What is a Non Profit Business
When you hear the term nonprofit business, what comes into your mind? As the name suggests, the owners are not after the profits. Any surplus funds will not be distributed to shareholders or members but will be used to achieve the goals.
Oftentimes, these businesses are exempted from property taxation and income taxes.
Nonprofit businesses have boards and members that are usually called shareholders. However, such shares can’t be sold to enjoy personal benefits. Profits are referred to as surplus and the business will retain the amount for future plans or expansion. Most of the employees are volunteers but there are some organizations that use the funds for rewarding or hiring corporate leadership. Personnel and other workers are unpaid.
Charities are usually NPOs and at times, the business can also be called endowments, foundations, and stock funds. There are certain structural elements that you need to consider meeting legal requirements. This includes economic activity, supervision/management provisions, representation, accountability or auditing, amendment provisions for articles of incorporation, dissolution provisions, and tax status (corporate donors, private donors, and foundation).

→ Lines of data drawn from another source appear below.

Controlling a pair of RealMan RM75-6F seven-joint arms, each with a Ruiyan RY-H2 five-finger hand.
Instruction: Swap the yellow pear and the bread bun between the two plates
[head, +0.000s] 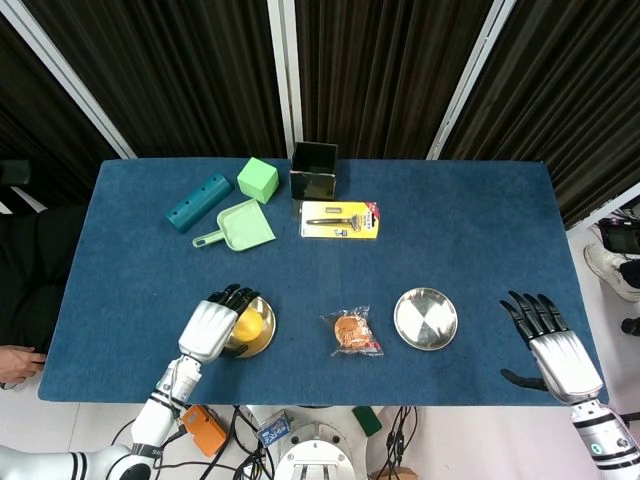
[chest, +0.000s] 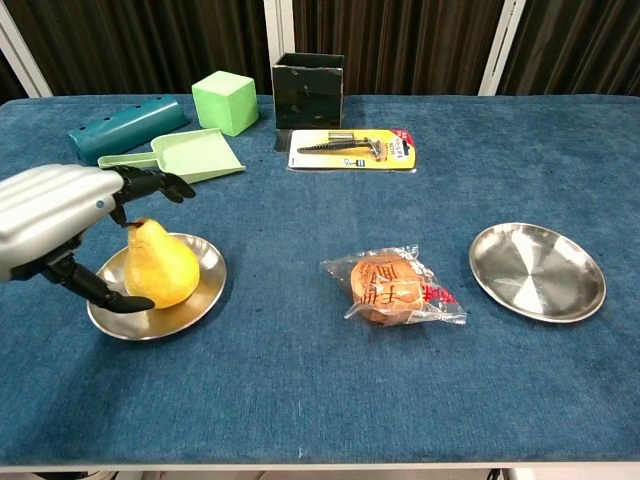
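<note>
So the yellow pear (chest: 158, 266) is sitting upright on the left plate (chest: 196, 302), stem up, leaning a bit toward the near-left part of the dish. The left hand (chest: 62, 220) is right over and beside it with the fingers (chest: 150, 183) spread out above the pear's top and the thumb (chest: 95, 288) reaching low along the plate's near rim, so it's opened up around the fruit and not actually clamping it as far as the chest view shows. The bread bun (chest: 390, 287) is in its clear wrapper lying on the blue tablecloth (chest: 330, 400), between the two plates and on neither of them. The right plate (chest: 537, 271) has nothing on it. The right hand (head: 551, 344) is way off at the table's right edge, fingers straight and fanned apart, holding nothing. Along the back there's a teal bar (chest: 125, 124), a green cube (chest: 226, 102), a light green dustpan (chest: 189, 156), a black box (chest: 308, 89) and a razor in a yellow card pack (chest: 352, 148).
</note>
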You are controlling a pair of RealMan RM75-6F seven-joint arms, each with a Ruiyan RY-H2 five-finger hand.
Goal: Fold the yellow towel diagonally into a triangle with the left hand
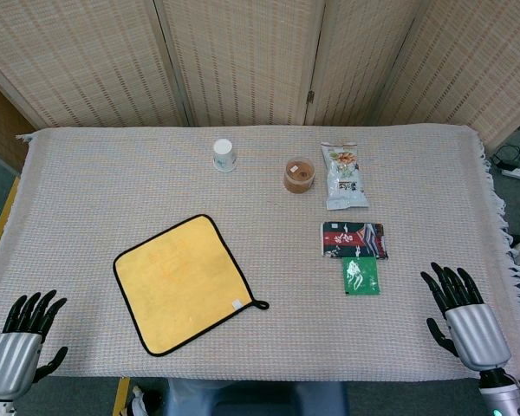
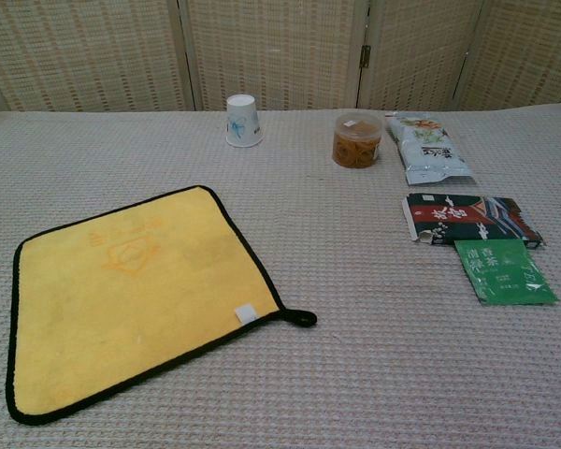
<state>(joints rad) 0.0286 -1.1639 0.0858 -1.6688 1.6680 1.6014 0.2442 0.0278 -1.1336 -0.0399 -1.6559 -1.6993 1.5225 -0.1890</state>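
Note:
The yellow towel [image 1: 180, 282] with a black edge lies flat and unfolded on the table, left of centre; its corner with a small black loop and white tag points right. The chest view shows the same towel [image 2: 136, 295] spread out at lower left. My left hand [image 1: 22, 338] rests at the table's near left corner, fingers spread, holding nothing, well left of the towel. My right hand [image 1: 464, 312] lies at the near right edge, fingers apart and empty. Neither hand shows in the chest view.
A white paper cup [image 1: 224, 155], a small jar with brown contents [image 1: 299, 175] and a white snack bag [image 1: 344, 176] stand at the back. A dark packet [image 1: 353, 239] and a green sachet [image 1: 360, 276] lie right of centre. A woven cloth [image 1: 87, 191] covers the table.

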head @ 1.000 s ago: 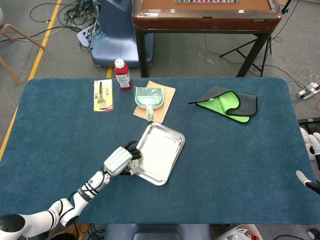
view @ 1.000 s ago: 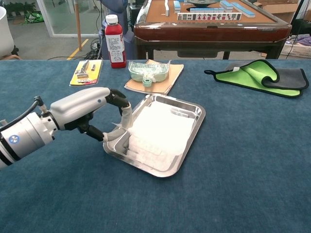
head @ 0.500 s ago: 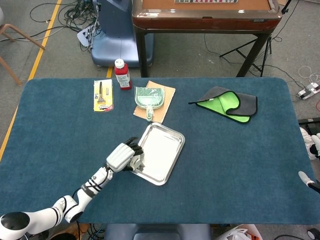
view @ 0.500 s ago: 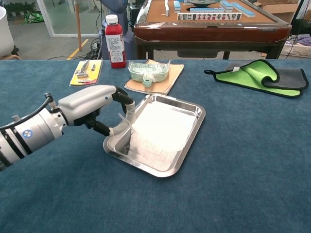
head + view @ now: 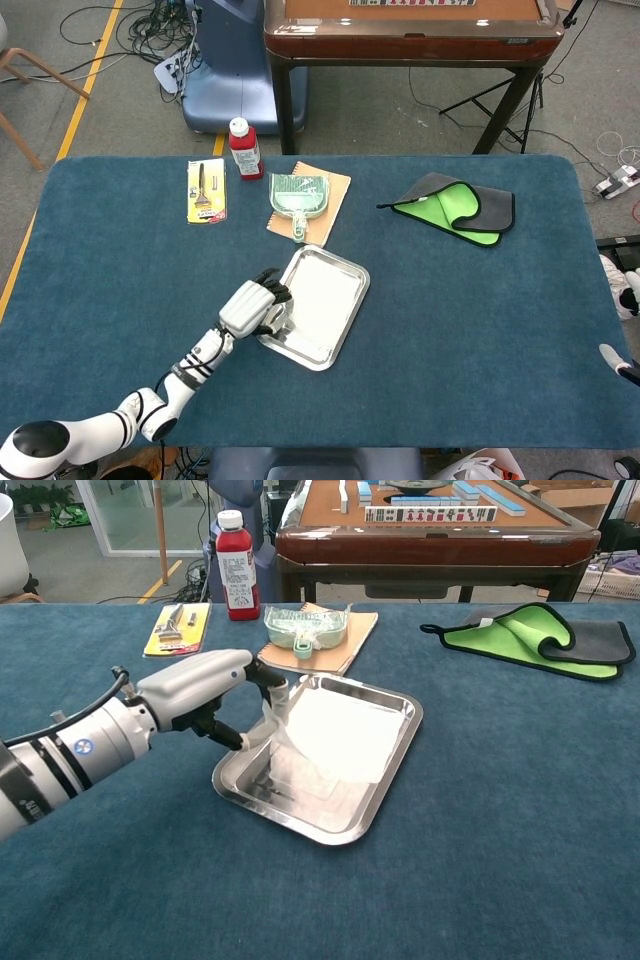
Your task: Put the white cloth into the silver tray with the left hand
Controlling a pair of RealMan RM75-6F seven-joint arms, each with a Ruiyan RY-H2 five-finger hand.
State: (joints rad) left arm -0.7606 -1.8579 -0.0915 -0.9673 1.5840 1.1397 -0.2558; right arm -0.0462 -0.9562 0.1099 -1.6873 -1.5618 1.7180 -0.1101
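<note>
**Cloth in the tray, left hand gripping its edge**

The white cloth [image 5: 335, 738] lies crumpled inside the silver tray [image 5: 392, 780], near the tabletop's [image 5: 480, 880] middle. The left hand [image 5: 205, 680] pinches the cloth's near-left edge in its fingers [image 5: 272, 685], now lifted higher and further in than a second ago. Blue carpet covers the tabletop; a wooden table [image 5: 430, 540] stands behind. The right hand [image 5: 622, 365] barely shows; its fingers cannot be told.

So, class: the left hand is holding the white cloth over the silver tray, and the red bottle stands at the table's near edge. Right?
Not quite. The red bottle stands at the table's far edge, beside the yellow tool pack, as the head view shows. The rest holds: the left hand holds the white cloth over the silver tray.
</note>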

If you’re planning to start a nonprofit business, you must determine the laws in your country regarding management or establishment of NPOs. Ideally, you should comply with the regimes of corporate governance. All expenditure and income documents should be presented to the people. The board members should have trust and loyalty, and must carry out their fiduciary duty.

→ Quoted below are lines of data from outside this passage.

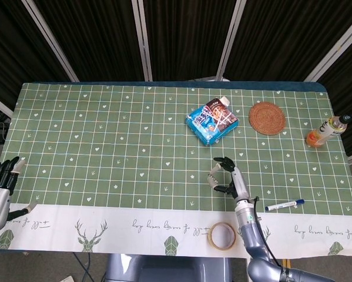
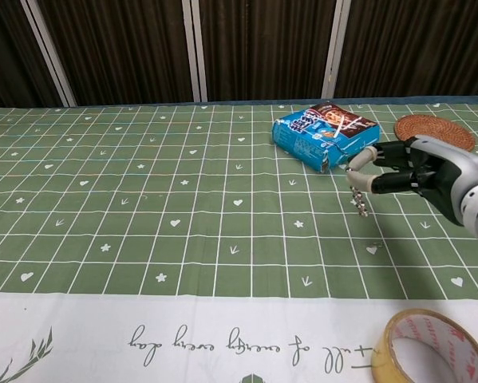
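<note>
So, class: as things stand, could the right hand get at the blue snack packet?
Probably yes. The right hand hovers open just in front of the snack packet, its fingers pointing toward it, and only bare tablecloth lies between them. The woven coaster sits off to the side.
</note>
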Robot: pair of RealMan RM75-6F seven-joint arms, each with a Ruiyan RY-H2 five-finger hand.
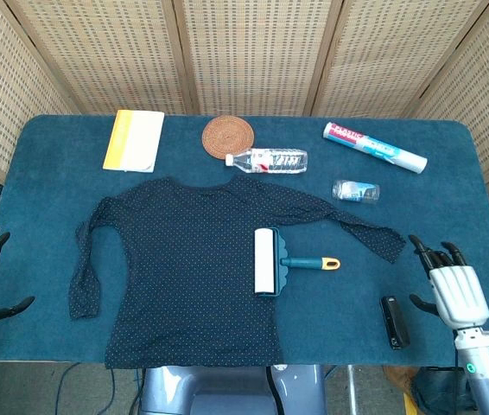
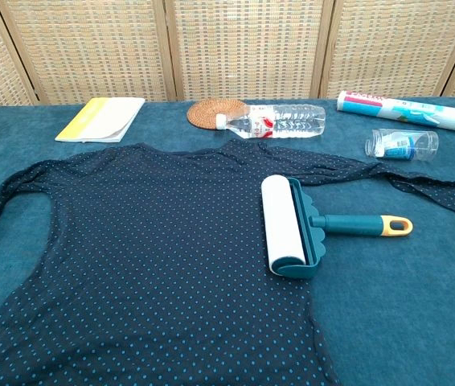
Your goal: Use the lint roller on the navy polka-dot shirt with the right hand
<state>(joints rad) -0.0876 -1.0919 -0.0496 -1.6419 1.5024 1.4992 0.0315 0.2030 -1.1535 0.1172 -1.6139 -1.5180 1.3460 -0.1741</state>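
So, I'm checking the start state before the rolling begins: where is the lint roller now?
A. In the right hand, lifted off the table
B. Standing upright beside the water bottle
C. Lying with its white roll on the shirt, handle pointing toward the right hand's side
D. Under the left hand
C: the lint roller lies on the navy polka-dot shirt, while the right hand holds nothing, apart from it.

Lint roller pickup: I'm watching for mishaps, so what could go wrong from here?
The right robot hand is open, off at the table's edge, not yet near the lint roller. Reaching across, it might snag the shirt sleeve or knock the small black object. The handle lies flat on the cloth, so a grasp may slip and drag the navy polka-dot shirt.
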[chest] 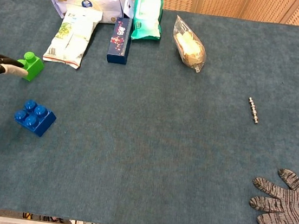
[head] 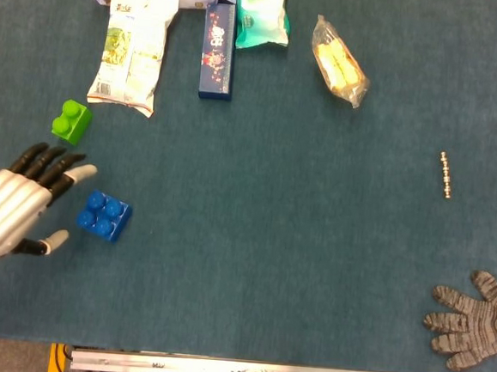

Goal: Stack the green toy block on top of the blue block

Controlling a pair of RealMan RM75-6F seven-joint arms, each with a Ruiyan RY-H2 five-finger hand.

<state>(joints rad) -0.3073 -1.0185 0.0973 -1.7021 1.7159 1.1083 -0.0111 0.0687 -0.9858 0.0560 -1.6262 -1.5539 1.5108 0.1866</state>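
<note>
A: How far along is the stacking, going by what shows?

B: Hardly begun, I'd judge. Nearest the camera, at the lower right of the head view, the right robot hand (head: 470,318), in a grey knitted glove, lies flat on the desk (head: 270,239) with fingers spread and nothing in it, well apart from both blocks.

A: And the other one?

B: The left robot hand (head: 14,206) sits at the left edge of the head view, fingers apart and empty, pointing up and to the right. The blue block (head: 103,215) lies just beside it to the right, studs up, bare on top.

A: So the green one isn't on it.

B: No. The green toy block (head: 71,121) sits on the desk further up the frame, apart from the blue block and just past the left fingertips (head: 82,171). In the chest view a fingertip looks to be at the block's edge, but I cannot tell whether it touches.

A: What remains?

B: Everything, it seems: grasping the green block, lifting it, carrying it over the blue one and setting it on the studs.

A: Anything beyond?

B: Across the upper left of the frame lie a snack bag (head: 132,49), a dark blue box (head: 218,50), a teal wipes pack (head: 262,13) and a clear bag of yellow food (head: 337,64).
</note>
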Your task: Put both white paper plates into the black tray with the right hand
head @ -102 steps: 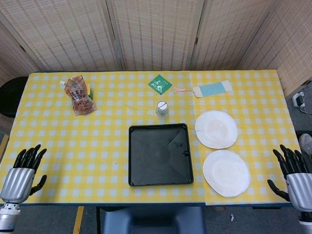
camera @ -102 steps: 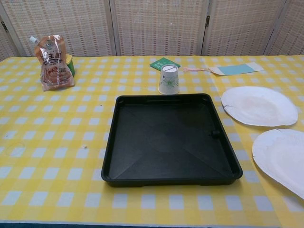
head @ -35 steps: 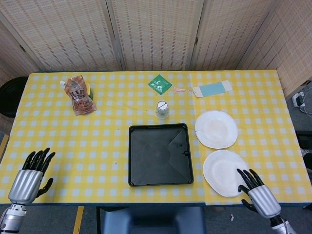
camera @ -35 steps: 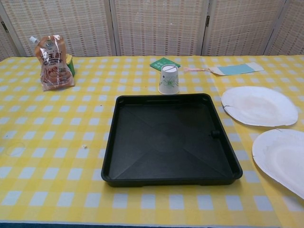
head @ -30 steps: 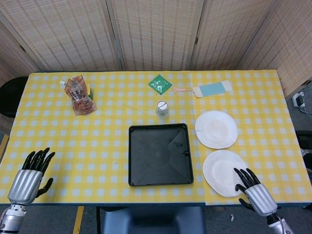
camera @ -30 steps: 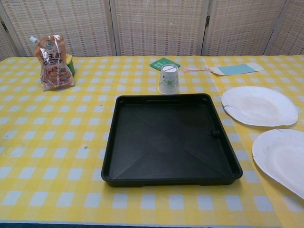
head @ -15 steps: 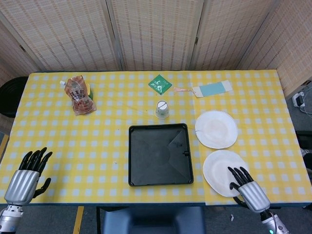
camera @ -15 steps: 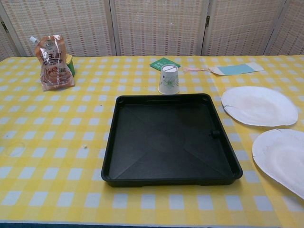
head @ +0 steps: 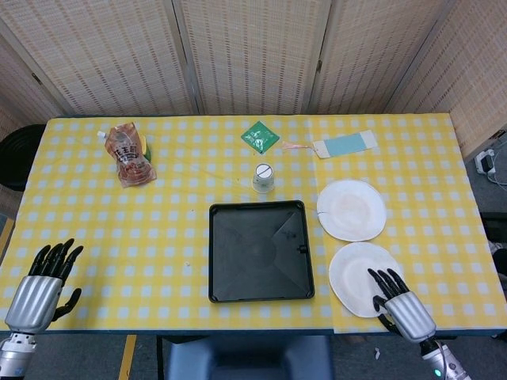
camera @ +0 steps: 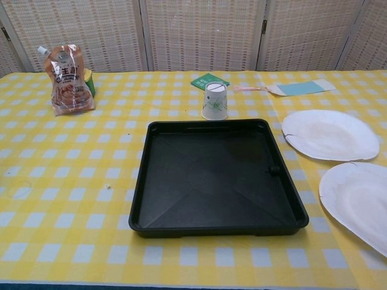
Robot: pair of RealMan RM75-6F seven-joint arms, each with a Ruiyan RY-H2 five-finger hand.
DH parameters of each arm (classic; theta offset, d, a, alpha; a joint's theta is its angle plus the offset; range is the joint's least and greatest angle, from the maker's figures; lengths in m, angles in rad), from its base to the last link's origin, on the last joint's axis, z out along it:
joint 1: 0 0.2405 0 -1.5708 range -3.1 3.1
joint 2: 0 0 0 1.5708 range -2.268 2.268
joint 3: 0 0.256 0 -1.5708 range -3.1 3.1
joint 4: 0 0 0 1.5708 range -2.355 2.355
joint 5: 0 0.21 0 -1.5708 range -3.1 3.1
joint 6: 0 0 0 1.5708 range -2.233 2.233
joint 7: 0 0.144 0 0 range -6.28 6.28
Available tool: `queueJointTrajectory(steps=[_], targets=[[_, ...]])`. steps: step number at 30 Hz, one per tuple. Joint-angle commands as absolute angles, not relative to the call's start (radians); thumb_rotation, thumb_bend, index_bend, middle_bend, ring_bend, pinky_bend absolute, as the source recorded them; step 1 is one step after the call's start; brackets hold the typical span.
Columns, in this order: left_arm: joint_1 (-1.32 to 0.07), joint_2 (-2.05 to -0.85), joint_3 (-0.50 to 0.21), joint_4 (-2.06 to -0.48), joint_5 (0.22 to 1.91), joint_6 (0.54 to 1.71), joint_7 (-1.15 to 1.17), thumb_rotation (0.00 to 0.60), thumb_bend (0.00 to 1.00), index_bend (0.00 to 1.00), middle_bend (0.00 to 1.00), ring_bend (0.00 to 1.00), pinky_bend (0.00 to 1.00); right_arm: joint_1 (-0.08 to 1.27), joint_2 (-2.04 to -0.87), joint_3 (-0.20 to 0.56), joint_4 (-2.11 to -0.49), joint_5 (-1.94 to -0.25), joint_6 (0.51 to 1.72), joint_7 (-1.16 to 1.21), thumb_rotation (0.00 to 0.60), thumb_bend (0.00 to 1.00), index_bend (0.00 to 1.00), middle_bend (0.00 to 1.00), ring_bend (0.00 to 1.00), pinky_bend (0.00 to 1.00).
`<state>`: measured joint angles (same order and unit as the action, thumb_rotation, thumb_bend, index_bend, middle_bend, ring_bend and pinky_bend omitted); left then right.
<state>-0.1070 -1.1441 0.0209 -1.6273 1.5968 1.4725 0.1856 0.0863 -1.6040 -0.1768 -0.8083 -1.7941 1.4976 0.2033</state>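
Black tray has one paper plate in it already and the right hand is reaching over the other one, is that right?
Not quite. The black tray is empty in the head view; both plates lie on the table to its right. The right hand reaches over the near plate; the far plate sits behind it.

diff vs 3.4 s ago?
The right hand came in from the table's right edge onto the near plate, fingers over its rim, nudging it slightly left. Left hand barely shifted. Far plate, black tray and cup unchanged.
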Motion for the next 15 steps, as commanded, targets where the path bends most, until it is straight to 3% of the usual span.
queueJointTrajectory(steps=[1, 7, 15], targets=[[-0.107, -1.144, 0.019, -1.627, 1.595, 1.473, 0.186, 0.600, 0.42, 0.00, 0.00, 0.00, 0.00, 0.084, -1.598, -0.170, -0.810, -1.800, 1.541, 0.211, 0.600, 0.46, 0.62, 0.03, 0.00, 0.00], [-0.107, -1.145, 0.022, -1.627, 1.600, 1.473, 0.185, 0.600, 0.42, 0.00, 0.00, 0.00, 0.00, 0.070, -1.563, -0.131, -0.844, -1.799, 1.678, 0.247, 0.600, 0.46, 0.69, 0.08, 0.01, 0.00], [-0.105, -1.143, 0.021, -1.629, 1.600, 1.476, 0.182, 0.600, 0.42, 0.00, 0.00, 0.00, 0.00, 0.063, -1.491, -0.058, -0.931, -1.795, 1.846, 0.221, 0.600, 0.46, 0.70, 0.09, 0.02, 0.00]])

To organize a nonprofit business, you need to start with the incorporation. This is needed to create the legal entity and it will be treated as a corporation. With this, the business can now undertake business dealings, own property, and form contracts. Most of today’s nonprofit businesses don’t have members although some still have members. The business can also be an association or trust. Members can elect their own board, trustees, or governors.
Nonprofit businesses don’t issue stocks and they don’t pay dividends. The directors can be compensated but it should be within the reasonable bounds. If you’re interested, you must know the basics and gather vital info that you can use in making informed decisions.